The U.S. Securities and Exchange Commission (SEC) announced on Tuesday that it has penalized four major companies a combined $7 million for providing misleading information regarding their involvement in the 2019 SolarWinds espionage campaign.
The Companies Involved and Penalties
The enforcement action targets both cybersecurity firms and technology providers that failed to accurately report the scope of the breaches they suffered.
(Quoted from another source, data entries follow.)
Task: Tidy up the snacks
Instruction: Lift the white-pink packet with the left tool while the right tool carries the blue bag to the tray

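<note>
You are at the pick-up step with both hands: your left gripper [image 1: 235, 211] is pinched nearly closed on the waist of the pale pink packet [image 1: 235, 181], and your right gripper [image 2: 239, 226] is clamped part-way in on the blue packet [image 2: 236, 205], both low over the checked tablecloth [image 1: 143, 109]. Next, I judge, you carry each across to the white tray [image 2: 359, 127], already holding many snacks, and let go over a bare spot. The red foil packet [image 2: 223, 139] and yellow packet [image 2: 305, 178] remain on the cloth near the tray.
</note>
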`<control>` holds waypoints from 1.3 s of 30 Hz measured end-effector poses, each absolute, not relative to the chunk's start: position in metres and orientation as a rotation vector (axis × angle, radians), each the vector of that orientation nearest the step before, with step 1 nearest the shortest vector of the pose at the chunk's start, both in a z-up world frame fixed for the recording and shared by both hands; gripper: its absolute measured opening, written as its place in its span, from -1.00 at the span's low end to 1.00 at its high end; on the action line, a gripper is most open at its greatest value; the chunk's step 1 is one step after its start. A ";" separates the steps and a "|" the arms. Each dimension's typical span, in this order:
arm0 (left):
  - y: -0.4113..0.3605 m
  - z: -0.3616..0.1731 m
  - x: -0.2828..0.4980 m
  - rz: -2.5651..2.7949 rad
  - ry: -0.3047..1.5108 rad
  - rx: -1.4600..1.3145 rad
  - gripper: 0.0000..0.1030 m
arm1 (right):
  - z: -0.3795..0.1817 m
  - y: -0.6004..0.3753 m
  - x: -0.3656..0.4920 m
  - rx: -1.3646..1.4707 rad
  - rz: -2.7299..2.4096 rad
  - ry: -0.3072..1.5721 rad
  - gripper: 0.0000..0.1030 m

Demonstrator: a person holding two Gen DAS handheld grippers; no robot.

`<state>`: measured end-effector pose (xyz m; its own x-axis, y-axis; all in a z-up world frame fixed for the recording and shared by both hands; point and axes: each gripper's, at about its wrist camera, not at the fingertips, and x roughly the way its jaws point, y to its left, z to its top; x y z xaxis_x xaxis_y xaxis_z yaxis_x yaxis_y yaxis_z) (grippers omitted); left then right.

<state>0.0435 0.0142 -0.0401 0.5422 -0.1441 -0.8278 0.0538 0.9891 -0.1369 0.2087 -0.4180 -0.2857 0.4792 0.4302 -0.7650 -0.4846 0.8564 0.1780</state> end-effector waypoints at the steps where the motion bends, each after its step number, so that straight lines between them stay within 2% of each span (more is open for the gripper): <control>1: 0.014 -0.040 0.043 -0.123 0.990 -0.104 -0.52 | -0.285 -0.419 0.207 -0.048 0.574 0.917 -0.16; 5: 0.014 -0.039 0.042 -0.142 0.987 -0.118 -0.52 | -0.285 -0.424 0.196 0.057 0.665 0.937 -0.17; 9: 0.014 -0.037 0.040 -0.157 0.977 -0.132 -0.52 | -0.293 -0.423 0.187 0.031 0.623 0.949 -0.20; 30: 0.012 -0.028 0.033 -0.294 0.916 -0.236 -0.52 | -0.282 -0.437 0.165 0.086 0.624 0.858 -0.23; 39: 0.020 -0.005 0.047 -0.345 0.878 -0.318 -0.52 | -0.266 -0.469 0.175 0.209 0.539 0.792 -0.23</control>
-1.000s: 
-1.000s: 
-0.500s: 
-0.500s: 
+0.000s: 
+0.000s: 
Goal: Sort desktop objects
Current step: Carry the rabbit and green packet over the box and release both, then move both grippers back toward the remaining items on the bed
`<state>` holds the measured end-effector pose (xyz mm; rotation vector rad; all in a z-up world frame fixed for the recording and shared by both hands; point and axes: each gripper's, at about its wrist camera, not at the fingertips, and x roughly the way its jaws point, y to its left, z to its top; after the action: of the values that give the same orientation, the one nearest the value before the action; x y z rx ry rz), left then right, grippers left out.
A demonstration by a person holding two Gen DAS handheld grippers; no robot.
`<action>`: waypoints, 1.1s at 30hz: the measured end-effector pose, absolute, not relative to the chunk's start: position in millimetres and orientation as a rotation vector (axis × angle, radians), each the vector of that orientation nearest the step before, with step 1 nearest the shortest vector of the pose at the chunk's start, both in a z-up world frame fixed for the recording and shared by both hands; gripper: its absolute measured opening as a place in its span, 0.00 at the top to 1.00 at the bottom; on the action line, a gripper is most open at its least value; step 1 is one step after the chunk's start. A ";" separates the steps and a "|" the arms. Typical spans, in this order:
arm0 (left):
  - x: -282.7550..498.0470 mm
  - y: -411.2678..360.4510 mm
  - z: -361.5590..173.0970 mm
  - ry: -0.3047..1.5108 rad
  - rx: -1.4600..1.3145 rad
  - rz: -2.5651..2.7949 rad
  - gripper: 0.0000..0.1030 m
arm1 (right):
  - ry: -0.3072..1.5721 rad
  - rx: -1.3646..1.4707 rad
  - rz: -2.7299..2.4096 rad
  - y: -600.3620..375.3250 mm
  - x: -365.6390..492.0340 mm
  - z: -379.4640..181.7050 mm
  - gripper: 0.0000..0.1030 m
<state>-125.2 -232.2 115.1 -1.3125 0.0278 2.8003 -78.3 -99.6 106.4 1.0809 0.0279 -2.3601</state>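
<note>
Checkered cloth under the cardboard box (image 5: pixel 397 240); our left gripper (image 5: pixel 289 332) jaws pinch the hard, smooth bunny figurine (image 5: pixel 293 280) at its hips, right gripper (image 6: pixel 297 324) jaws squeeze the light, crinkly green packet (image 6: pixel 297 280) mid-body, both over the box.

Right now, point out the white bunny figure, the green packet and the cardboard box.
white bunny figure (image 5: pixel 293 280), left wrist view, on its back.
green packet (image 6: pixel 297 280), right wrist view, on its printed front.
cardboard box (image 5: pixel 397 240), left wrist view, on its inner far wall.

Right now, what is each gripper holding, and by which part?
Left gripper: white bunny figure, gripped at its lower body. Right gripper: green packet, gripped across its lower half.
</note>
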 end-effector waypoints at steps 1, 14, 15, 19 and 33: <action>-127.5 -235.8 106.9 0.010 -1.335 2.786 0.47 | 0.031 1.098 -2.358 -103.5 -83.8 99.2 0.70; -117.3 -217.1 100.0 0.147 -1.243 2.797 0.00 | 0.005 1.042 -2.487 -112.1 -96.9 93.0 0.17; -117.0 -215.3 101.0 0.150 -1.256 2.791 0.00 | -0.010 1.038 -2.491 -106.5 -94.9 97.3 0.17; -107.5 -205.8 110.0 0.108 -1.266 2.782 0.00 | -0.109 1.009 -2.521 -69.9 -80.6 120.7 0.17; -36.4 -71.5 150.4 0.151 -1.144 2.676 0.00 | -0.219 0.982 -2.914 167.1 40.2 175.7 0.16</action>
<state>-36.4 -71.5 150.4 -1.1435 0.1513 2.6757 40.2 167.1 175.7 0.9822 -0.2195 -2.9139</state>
The breakdown of civil penalties is as follows:
- Unisys: $4 million
- Avaya: $1 million
- Check Point: $995,000
- Mimecast: $990,000
According to the SEC, these organizations negligently minimized the severity of the cyberattacks, effectively obscuring the truth from their shareholders and the investing public.
Failure to Disclose the Full Scope
The regulatory investigation revealed that each company employed different tactics to downplay the impact of the SolarWinds hack:
Avaya reported that hackers accessed a limited number of email accounts, failing to disclose that unauthorized parties had also breached at least 145 files within its cloud environment.
Check Point was cited for describing the cyber intrusions and associated risks in vague, generic terms, despite having knowledge of the specific nature of the breach.
Mimecast failed to disclose the specific code compromised and the total volume of encrypted credentials stolen by the attackers, leading the SEC to conclude that the company minimized the incident.
Unisys characterized its cybersecurity risks as purely hypothetical, even though the company had been impacted by two distinct incidents related to the SolarWinds compromise.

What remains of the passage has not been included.